* _The problem_
The reply should be an exact repeat of the listing, with no pictures in it.
++++
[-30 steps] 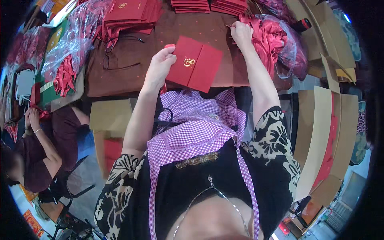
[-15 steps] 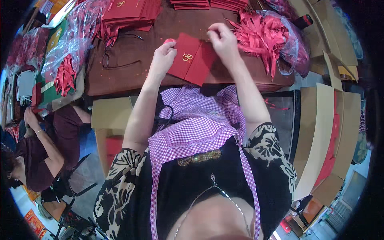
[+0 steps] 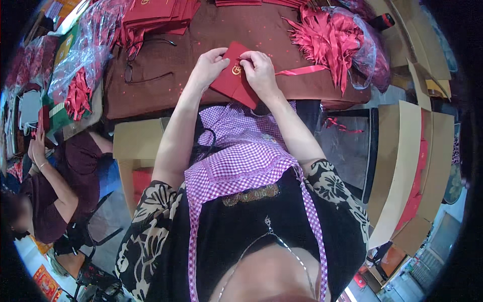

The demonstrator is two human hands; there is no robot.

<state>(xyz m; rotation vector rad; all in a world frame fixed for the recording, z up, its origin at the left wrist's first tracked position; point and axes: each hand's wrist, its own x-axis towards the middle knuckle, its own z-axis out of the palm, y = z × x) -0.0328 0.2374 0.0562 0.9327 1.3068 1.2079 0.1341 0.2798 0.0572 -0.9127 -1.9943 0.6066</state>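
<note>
A red folded card [image 3: 232,83] with a gold emblem lies at the near edge of the brown table [image 3: 166,95]. My left hand [image 3: 209,68] grips its left side. My right hand [image 3: 259,69] pinches at the gold emblem in the card's middle, and a red ribbon [image 3: 297,71] trails from under it to the right. The ribbon leads toward a heap of red ribbons [image 3: 329,40] in clear plastic at the table's right.
Stacks of red cards [image 3: 151,12] lie at the table's far left, with a pair of glasses [image 3: 132,73] nearby. Cardboard boxes [image 3: 402,171] holding red items stand at my right. Another person [image 3: 48,191] sits at my left, working with red ribbons [image 3: 75,95].
My right hand came back from the ribbon heap to the card, drawing a ribbon with it. The card has been pulled nearer the table's edge, and both hands now meet on it.
</note>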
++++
* _Solution for this exercise_
[-30 steps] 
[-15 steps] 
[+0 steps] 

The demonstrator is two human hands; there is no robot.

<state>(xyz m; rotation vector rad; all in a world frame fixed for the recording, z up, its origin at the left wrist's first tracked position; point and axes: each hand's wrist, its own x-axis towards the middle knuckle, its own z-axis out of the palm, y = z × x) -0.0328 0.2374 0.0562 0.9327 1.3068 1.2079 0.1341 0.2798 0.0572 -0.9127 -1.9943 0.6066</state>
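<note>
A red folded card [image 3: 232,83] with a gold emblem lies at the near edge of the brown table [image 3: 166,95]. My left hand [image 3: 209,68] grips its left side. My right hand [image 3: 259,69] pinches at the gold emblem in the card's middle, and a red ribbon [image 3: 297,71] trails from under it to the right. The ribbon leads toward a heap of red ribbons [image 3: 329,40] in clear plastic at the table's right.
Stacks of red cards [image 3: 151,12] lie at the table's far left, with a pair of glasses [image 3: 132,73] nearby. Cardboard boxes [image 3: 402,171] holding red items stand at my right. Another person [image 3: 48,191] sits at my left, working with red ribbons [image 3: 75,95].
My right hand came back from the ribbon heap to the card, drawing a ribbon with it. The card has been pulled nearer the table's edge, and both hands now meet on it.
</note>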

Nothing remains to be written for this exercise.